### About this task
Reproduce all records exactly.

Record extracts section start

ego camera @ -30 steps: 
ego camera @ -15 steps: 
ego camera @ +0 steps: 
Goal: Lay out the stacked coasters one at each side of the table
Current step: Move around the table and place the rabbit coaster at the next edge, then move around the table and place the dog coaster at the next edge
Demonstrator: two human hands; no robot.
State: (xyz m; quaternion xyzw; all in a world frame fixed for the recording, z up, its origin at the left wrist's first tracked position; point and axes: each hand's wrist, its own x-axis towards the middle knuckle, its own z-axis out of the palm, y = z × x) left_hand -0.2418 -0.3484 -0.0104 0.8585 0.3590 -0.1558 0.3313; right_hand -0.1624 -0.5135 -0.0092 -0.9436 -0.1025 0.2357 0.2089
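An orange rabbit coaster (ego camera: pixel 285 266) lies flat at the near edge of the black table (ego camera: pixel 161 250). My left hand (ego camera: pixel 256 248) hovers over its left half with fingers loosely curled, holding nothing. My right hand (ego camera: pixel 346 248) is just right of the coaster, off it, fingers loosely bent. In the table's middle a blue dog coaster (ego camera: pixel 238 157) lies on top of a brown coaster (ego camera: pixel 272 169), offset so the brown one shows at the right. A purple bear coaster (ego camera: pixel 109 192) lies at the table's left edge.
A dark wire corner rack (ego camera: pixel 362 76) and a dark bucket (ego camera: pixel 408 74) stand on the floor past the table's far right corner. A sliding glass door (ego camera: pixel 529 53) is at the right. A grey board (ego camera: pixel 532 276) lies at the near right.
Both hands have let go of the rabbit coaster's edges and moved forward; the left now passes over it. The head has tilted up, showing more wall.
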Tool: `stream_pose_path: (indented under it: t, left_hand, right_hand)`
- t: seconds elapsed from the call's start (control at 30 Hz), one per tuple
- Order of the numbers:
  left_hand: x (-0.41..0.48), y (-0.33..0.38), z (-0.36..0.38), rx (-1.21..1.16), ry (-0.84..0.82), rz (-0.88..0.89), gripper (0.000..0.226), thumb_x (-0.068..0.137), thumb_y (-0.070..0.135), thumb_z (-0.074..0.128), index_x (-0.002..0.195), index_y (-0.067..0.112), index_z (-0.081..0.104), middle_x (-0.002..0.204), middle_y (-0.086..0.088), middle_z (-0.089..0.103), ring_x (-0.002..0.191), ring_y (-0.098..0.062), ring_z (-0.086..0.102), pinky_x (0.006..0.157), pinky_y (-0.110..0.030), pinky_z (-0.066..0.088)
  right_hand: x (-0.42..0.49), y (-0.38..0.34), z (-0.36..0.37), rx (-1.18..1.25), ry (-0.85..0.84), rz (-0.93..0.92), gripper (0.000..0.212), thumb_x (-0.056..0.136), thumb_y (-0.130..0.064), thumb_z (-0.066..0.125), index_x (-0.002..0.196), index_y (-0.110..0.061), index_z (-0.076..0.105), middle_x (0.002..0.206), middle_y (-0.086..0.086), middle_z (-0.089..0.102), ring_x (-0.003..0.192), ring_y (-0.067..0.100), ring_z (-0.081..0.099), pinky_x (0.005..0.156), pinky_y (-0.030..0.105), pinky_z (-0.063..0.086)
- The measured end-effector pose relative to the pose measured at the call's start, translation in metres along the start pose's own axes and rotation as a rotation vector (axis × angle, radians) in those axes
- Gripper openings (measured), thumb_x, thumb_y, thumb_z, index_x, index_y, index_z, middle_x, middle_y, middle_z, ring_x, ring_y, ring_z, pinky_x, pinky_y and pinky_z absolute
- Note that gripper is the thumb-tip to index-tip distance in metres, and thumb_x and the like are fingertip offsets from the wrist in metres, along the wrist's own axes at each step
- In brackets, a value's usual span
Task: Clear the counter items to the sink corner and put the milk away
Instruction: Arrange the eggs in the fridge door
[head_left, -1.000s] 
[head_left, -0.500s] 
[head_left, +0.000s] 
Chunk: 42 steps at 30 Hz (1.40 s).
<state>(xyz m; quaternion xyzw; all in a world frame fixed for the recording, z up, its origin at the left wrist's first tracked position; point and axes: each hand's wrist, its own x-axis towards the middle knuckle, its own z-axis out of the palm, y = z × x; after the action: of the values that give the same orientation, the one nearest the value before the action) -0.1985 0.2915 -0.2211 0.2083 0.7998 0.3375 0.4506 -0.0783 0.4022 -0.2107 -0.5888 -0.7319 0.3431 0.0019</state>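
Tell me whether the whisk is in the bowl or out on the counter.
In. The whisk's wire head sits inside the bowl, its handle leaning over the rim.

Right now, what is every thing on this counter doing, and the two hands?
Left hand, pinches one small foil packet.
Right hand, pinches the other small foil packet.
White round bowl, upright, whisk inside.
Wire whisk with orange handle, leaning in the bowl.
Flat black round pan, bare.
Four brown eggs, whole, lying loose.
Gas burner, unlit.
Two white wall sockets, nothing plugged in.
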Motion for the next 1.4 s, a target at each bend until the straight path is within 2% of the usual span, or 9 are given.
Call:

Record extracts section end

### Answer to this problem
ego camera @ -30 steps: 
ego camera @ -15 steps: 
ego camera @ +0 steps: 
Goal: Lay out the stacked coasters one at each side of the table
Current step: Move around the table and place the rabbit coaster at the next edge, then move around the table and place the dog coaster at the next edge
Demonstrator: two human hands; no robot.
State: (xyz m; quaternion xyzw; all in a world frame fixed for the recording, z up, its origin at the left wrist's first tracked position; point and axes: each hand's wrist, its own x-axis towards the middle knuckle, its own z-axis out of the palm, y = z × x) left_hand -0.2418 -0.3484 -0.0104 0.8585 0.3590 -0.1558 0.3313; right_hand -0.1624 -0.5135 -0.0092 -0.9436 -0.1025 0.2357 0.2089
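An orange rabbit coaster (ego camera: pixel 285 266) lies flat at the near edge of the black table (ego camera: pixel 161 250). My left hand (ego camera: pixel 256 248) hovers over its left half with fingers loosely curled, holding nothing. My right hand (ego camera: pixel 346 248) is just right of the coaster, off it, fingers loosely bent. In the table's middle a blue dog coaster (ego camera: pixel 238 157) lies on top of a brown coaster (ego camera: pixel 272 169), offset so the brown one shows at the right. A purple bear coaster (ego camera: pixel 109 192) lies at the table's left edge.
A dark wire corner rack (ego camera: pixel 362 76) and a dark bucket (ego camera: pixel 408 74) stand on the floor past the table's far right corner. A sliding glass door (ego camera: pixel 529 53) is at the right. A grey board (ego camera: pixel 532 276) lies at the near right.
Both hands have let go of the rabbit coaster's edges and moved forward; the left now passes over it. The head has tilted up, showing more wall.
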Tool: `stream_pose_path: (indented under it: t, left_hand, right_hand)`
- t: seconds elapsed from the call's start (control at 30 Hz), one per tuple
- Order of the numbers:
  left_hand: x (-0.41..0.48), y (-0.33..0.38), z (-0.36..0.38), rx (-1.21..1.16), ry (-0.84..0.82), rz (-0.88..0.89), gripper (0.000..0.226), thumb_x (-0.068..0.137), thumb_y (-0.070..0.135), thumb_z (-0.074..0.128), index_x (-0.002..0.195), index_y (-0.067..0.112), index_z (-0.081..0.104), middle_x (-0.002..0.204), middle_y (-0.086..0.088), middle_z (-0.089..0.103), ring_x (-0.002..0.191), ring_y (-0.098..0.062), ring_z (-0.086..0.102), pinky_x (0.006..0.157), pinky_y (-0.110..0.030), pinky_z (-0.066..0.088)
  right_hand: x (-0.42..0.49), y (-0.38..0.34), z (-0.36..0.37), rx (-1.18..1.25), ry (-0.85..0.84), rz (-0.93..0.92), gripper (0.000..0.212), thumb_x (-0.056..0.136), thumb_y (-0.130..0.064), thumb_z (-0.066..0.125), index_x (-0.002..0.196), index_y (-0.110..0.061), index_z (-0.076..0.105), middle_x (0.002..0.206), middle_y (-0.086..0.086), middle_z (-0.089..0.102), ring_x (-0.003..0.192), ring_y (-0.067..0.100), ring_z (-0.081..0.099), pinky_x (0.005..0.156), pinky_y (-0.030..0.105), pinky_z (-0.063..0.086)
- The measured end-effector pose relative to the pose measured at the call's start, translation in metres along the start pose's own axes and rotation as a rotation vector (axis × angle, radians) in those axes
- Gripper openings (measured), thumb_x, thumb_y, thumb_z, index_x, index_y, index_z, middle_x, middle_y, middle_z, ring_x, ring_y, ring_z, pinky_x, pinky_y and pinky_z absolute
- Note that gripper is the thumb-tip to index-tip distance in metres, and thumb_x and the like are fingertip offsets from the wrist in metres, along the wrist's own axes at each step
- In brackets, a value's usual span
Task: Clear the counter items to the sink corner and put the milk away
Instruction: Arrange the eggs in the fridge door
[head_left, -1.000s] 
[head_left, -0.500s] 
[head_left, +0.000s] 
Chunk: 42 steps at 30 Hz (1.40 s).
<state>(xyz m; quaternion xyzw; all in a world frame fixed for the recording, z up, its origin at the left wrist's first tracked position; point and axes: each hand's wrist, its own x-axis towards the middle knuckle, its own z-axis out of the palm, y = z × x; after the action: of the values that give the same orientation, the one nearest the value before the action) -0.1985 0.2915 -0.2211 0.2083 0.7998 0.3375 0.4506 -0.0783 0.4022 -0.2107 -0.5888 -0.7319 0.3431 0.0019</state>
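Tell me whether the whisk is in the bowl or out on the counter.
In. The whisk's wire head sits inside the bowl, its handle leaning over the rim.

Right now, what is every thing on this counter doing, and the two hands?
Left hand, pinches one small foil packet.
Right hand, pinches the other small foil packet.
White round bowl, upright, whisk inside.
Wire whisk with orange handle, leaning in the bowl.
Flat black round pan, bare.
Four brown eggs, whole, lying loose.
Gas burner, unlit.
Two white wall sockets, nothing plugged in.
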Motion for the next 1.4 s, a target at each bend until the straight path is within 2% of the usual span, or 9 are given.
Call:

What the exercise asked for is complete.